Heard an interesting story the other day. Picture this, a busy place where officers need to have daily access to computer technology to input the myriad of duplicated statistics, get the latest intel, crime trends, check messages etc etc etc. Sometimes they have to do this more than once a day. Within this building there is one particular piece of expensive and modern equipment, a valuable Force resource that is effectively withdrawn from general use for the greater percentage of its available potential use. Why ? Well because its user decides to lock away the keyboard and mouse to prevent others from using it. Is it personal issue ? No, it is a Force resource. How bloody pathetic. Surely the management will not allow this, it is a waste of a resource and not efficient. No bloody chance. Working with you ? No. Working for you ? No.

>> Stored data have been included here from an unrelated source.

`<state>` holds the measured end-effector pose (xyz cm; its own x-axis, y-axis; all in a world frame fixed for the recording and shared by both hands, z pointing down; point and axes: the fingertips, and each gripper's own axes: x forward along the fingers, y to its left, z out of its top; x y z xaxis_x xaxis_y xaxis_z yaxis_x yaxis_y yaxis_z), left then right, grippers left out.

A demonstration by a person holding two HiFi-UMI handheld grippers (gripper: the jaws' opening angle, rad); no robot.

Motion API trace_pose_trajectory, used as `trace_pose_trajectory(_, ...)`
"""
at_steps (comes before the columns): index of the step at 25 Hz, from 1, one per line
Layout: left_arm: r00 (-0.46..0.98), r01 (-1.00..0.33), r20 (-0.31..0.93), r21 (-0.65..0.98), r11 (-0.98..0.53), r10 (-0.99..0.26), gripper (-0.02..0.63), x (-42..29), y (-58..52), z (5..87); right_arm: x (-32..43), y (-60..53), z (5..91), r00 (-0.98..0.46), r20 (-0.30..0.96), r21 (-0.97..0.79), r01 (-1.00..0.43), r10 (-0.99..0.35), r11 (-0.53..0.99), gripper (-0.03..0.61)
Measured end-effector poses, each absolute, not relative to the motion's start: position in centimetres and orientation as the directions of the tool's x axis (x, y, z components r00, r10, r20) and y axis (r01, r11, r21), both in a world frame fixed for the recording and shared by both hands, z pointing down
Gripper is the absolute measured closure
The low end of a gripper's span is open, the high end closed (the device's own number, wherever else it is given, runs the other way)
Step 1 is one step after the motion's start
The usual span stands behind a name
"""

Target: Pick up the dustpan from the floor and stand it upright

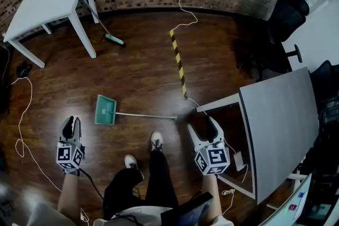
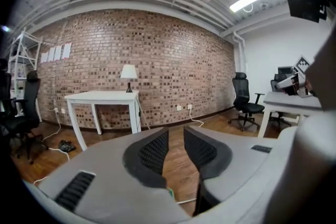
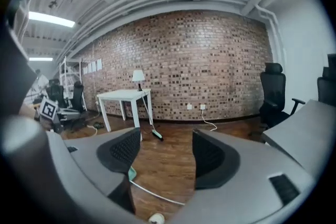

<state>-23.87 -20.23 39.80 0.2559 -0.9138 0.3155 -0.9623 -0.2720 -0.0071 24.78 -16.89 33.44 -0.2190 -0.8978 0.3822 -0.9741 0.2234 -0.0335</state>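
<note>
Now both empty: left tool (image 1: pixel 72 120) slightly parted, right tool (image 1: pixel 202 124) wide open, dustpan (image 1: pixel 105 110) apart from either.

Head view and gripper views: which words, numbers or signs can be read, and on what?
No readable text anywhere.
White paper sheets on the brick wall: too small to read.
Black-and-white square markers on the grey cubes: patterns, no letters.
Yellow-black striped floor tape: no words.

**A:** what's between the gripper (image 3: pixel 166 147) jaws?

**B:** nothing lol, they're wide apart, just floor (image 3: pixel 169 165). The dustpan (image 3: pixel 131 172) peeks out under the left-hand jaw, handle (image 3: pixel 157 192) running right. A broom (image 3: pixel 156 135) leans on the table (image 3: pixel 123 94) behind.
</note>
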Motion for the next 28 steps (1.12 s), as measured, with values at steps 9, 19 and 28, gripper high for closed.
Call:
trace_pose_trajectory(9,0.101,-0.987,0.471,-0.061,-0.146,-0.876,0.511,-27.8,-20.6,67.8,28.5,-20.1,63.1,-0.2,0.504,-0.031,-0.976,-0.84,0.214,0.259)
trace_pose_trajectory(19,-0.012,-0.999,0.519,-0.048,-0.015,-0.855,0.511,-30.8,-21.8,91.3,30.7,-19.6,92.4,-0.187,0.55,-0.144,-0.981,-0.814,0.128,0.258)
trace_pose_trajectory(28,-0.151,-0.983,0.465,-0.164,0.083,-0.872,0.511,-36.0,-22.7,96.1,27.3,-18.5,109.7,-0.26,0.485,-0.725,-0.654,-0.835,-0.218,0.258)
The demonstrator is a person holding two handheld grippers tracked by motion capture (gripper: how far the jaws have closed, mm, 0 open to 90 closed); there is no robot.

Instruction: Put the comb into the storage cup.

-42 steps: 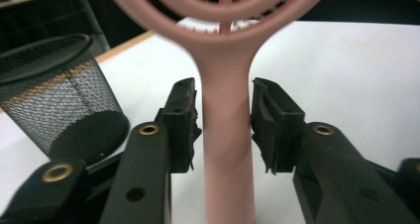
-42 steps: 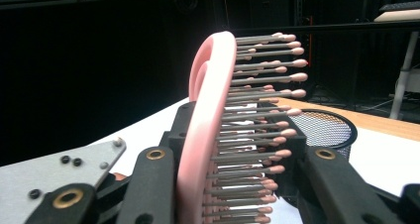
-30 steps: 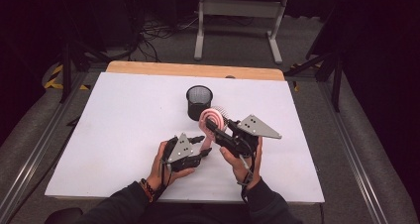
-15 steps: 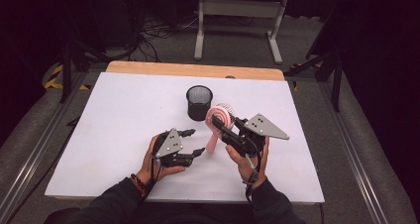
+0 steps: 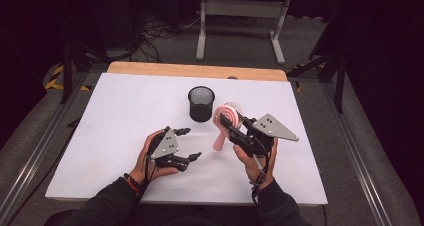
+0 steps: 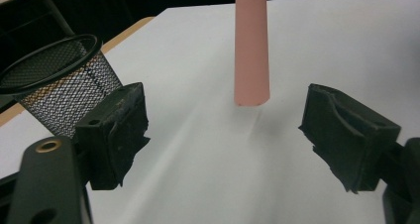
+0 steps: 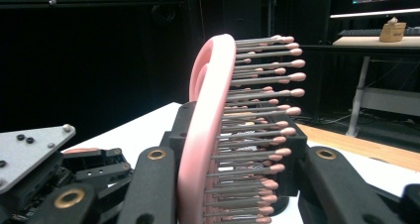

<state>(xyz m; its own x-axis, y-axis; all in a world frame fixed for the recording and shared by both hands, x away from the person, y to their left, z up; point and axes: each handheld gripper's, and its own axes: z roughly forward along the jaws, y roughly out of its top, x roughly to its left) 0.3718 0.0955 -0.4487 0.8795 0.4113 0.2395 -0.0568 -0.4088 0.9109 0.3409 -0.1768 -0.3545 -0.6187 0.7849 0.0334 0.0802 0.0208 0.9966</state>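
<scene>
The right gripper (image 5: 231,127) clamps a pink hairbrush (image 5: 226,122) by its bristled head, holding it clear of the white table (image 5: 115,111) with the handle pointing down toward the surface. The left gripper (image 5: 189,144) sits just beside the handle with its jaws spread wide and nothing between them. A black mesh cup (image 5: 201,103) stands upright just beyond the brush; its inside cannot be made out.
</scene>
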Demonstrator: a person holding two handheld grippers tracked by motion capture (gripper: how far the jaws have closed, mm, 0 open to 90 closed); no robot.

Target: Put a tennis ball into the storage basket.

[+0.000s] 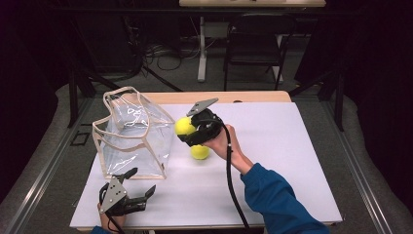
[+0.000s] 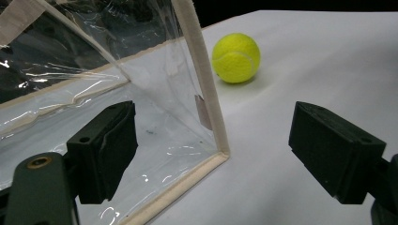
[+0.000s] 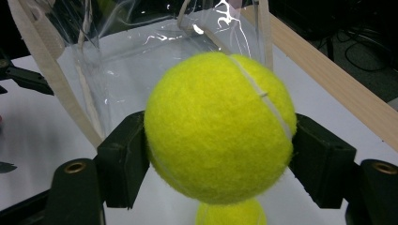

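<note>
Two tongs: right tongs (image 1: pixel 187 130) grasping a tennis ball (image 1: pixel 184 126) beside the clear bag's rim (image 1: pixel 127 91); left tongs (image 1: pixel 140 185) released near the table edge (image 1: pixel 160 226).

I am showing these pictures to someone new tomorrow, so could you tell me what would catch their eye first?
Most striking is the bright yellow tennis ball clamped in the right claw, held above the white table beside the clear plastic bag. A second tennis ball lies on the table just below it. The left claw stands open at the table's near edge, by the bag's bottom corner.
</note>
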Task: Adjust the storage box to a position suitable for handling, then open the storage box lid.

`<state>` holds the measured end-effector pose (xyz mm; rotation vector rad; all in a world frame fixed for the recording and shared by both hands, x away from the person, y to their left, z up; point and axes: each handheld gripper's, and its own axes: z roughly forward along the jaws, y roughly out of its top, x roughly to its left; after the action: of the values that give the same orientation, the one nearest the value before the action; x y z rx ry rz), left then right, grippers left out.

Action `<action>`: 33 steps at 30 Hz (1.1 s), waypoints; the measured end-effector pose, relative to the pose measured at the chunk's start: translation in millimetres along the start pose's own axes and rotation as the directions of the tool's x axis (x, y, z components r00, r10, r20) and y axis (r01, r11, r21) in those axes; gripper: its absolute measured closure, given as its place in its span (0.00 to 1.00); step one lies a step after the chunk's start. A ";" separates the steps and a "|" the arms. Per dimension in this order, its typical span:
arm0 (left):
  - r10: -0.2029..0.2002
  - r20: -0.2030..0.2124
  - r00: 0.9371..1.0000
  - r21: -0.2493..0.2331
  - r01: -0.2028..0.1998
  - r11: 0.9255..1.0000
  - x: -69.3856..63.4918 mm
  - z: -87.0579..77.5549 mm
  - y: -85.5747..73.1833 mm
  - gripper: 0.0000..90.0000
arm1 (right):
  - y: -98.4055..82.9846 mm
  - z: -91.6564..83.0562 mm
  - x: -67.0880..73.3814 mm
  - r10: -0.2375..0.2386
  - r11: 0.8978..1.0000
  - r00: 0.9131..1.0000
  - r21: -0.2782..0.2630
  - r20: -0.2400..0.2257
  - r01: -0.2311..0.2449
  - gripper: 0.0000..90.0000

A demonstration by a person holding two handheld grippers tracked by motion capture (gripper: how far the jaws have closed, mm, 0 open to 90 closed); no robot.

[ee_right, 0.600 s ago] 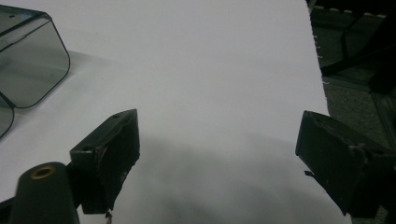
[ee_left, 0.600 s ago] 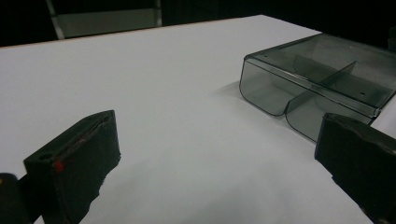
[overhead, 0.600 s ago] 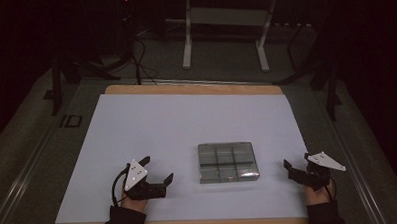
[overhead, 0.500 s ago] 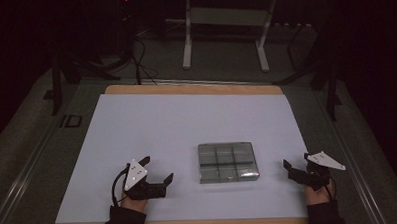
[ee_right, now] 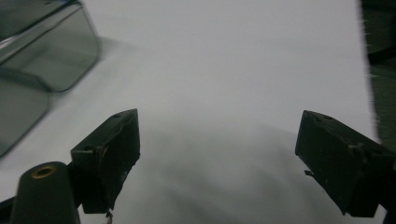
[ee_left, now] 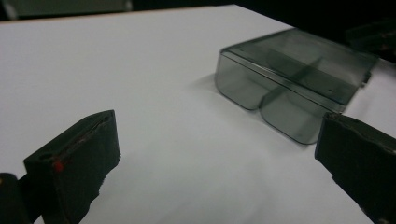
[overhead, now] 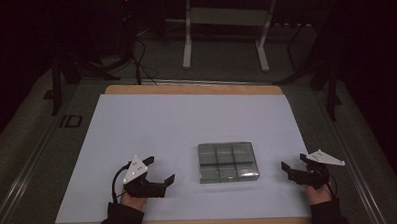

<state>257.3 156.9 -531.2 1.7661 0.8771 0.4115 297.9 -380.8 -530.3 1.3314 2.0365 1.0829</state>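
Nothing is in hand yet. The clear compartment box [overhead: 228, 162] lies shut (lid down, as far as I can tell) on the white sheet [overhead: 187, 127] near the table's front edge, between the left gripper [overhead: 158, 171] and the right gripper [overhead: 293, 164]. Both stand with jaws apart, empty, clear of it; approach and grasp remain.

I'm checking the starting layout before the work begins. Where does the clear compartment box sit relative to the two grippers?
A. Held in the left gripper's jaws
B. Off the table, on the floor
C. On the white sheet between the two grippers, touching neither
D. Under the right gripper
C: in the high view the clear compartment box lies on the white sheet between the left gripper and the right gripper, whose jaws stand open and empty.
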 end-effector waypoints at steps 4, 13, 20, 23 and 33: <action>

On the subject of technology, I suppose, one day, they will have CCTV with speakers to replace officers on the streets. Oh, I see they already have in Middlesborough. How times change. "Camera, arrest that man."

Tuesday, 3 April 2007

Total Recall

I've just got over the surprise of reading this article,


and decided to calm myself with a bit of total-recall from a dim and distant past. Can anyone remember parading for duty at 15 minutes before the hour, actually stood in the briefing room whilst the Sgt carried out the briefing, told you what beat you would go out on foot patrol ? Out on patrol almost on the hour and then occasionally produce your appointments upon demand, at any time ? The pre-arranged RV's at a certain junction at a certain time to give the nod that all was well on your beat. Back in at 5 minutes before the booking off hour for a debrief and any handover information. Everything was done by the Sgts or through the Sgts, you never saw the Inspector unless you were in the cacky or had done something exceptional, and normally this was only expected as being part of the job. Bugger would always sign, time and date your PNB on the next free line. If anyone wanted to know anything about you they asked the Sgt. This figure of enormous power and respect who would bollock you for just about any small thing out of place but would defend you with his life if anyone else had the nerve to slag you off, one of his boys. The staff appraisals where the Sgt wrote about individuals, the kind of job they did, how individuals performed and the word of the Sgt was accepted, it was gospel. And they were always called Sergeant until you got over 5 years in and then it relaxed to Sarge because you had earned it. I can remember all of that. How things have changed.